Laura Williams sings like someone who has spent years rehearsing in front of a mirror and never quite believing the reflection. That tension — between a voice built for confession and a personality built for retreat — is the engine of this record. Folk music has always rewarded the unshowy, and Williams understands instinctively that a wobble in the throat can do more damage to a listener's composure than any vocal gymnastics. She doesn't perform vulnerability here so much as leave the door unlocked and let you wander in uninvited.
"Coming Home", the lead single, is the obvious centrepiece, and rightly so. A song about love resurfacing years after its supposed expiry date could easily curdle into greeting-card sentiment, but Williams writes it like someone still slightly stunned by her own luck. The melody doesn't rush toward resolution; it loiters, the way real reunions do, full of half-sentences and second-guessing before anyone says the thing they actually mean. Knowing it was written about her own relationship with producer Dom Navarra adds a layer of nerve to the performance — this is a woman singing about her own life to the man who recorded it, in the kitchen where, presumably, several of these conversations originally happened.
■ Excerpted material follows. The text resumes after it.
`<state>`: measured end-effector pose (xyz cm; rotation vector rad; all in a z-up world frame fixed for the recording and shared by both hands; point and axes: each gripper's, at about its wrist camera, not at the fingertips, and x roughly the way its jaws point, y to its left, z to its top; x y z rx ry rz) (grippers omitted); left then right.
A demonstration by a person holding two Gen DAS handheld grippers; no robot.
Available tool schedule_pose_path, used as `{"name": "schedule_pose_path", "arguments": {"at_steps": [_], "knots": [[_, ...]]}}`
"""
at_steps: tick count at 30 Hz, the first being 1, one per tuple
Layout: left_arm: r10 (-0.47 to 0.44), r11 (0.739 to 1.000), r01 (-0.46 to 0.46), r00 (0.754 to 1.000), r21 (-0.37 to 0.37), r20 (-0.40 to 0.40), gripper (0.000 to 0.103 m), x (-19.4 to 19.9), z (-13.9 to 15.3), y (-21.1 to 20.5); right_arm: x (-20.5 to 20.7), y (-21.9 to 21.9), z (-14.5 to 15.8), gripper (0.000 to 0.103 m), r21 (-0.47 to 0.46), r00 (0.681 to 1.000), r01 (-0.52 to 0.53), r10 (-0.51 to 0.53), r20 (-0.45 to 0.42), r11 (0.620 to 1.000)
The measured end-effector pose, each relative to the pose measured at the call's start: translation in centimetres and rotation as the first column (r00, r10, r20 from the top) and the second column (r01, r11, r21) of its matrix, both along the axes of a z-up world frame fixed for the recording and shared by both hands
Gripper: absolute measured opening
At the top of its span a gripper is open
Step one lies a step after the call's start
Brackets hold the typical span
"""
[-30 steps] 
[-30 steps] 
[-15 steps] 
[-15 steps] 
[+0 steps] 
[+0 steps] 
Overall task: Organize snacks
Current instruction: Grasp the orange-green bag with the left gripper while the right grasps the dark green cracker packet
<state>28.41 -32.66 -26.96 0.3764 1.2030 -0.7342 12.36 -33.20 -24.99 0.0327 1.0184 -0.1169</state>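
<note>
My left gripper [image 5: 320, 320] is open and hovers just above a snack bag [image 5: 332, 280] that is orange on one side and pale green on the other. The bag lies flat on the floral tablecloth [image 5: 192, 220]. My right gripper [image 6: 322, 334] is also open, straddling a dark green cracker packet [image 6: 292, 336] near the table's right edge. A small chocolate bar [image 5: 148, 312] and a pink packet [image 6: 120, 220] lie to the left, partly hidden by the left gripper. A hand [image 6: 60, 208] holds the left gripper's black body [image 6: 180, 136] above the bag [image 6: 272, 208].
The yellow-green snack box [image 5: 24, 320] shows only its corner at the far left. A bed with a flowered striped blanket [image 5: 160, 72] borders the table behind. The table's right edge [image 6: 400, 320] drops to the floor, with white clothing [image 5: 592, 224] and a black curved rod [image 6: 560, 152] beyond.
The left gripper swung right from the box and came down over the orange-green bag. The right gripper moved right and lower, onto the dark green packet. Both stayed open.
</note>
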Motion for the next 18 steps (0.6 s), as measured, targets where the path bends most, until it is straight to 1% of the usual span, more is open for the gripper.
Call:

That domestic origin story matters musically as well as biographically. Navarra, a Nottingham DJ better known for house records than acoustic guitar, brings a producer's patience rather than a producer's ego to these songs. The arrangements are sparse without feeling thin — strings held back until they're needed, percussion that knows when silence is the better option. It would have been easy, given his background, to over-polish this into something glossy and characterless. Instead the album sounds lived-in, slightly imperfect, recorded by two people who weren't trying to impress a label so much as get something true down before it slipped away.
"Dusty Heart" is the record's quieter ache, a meditation on loneliness and the insecurities that calcify in childhood and never fully dissolve. Williams resists the urge to resolve it with a tidy lesson learned; the song simply sits with its own sadness, which is more honest and considerably more affecting. Elsewhere, themes of self-discovery and second chances recur without becoming repetitive, partly because Williams treats vulnerability as a working method rather than a marketing angle.
*Ready to Be Found* doesn't reinvent folk songwriting, nor does it try to. It simply does the harder thing: it tells the truth, quietly, and trusts that to be enough. On this evidence, it is.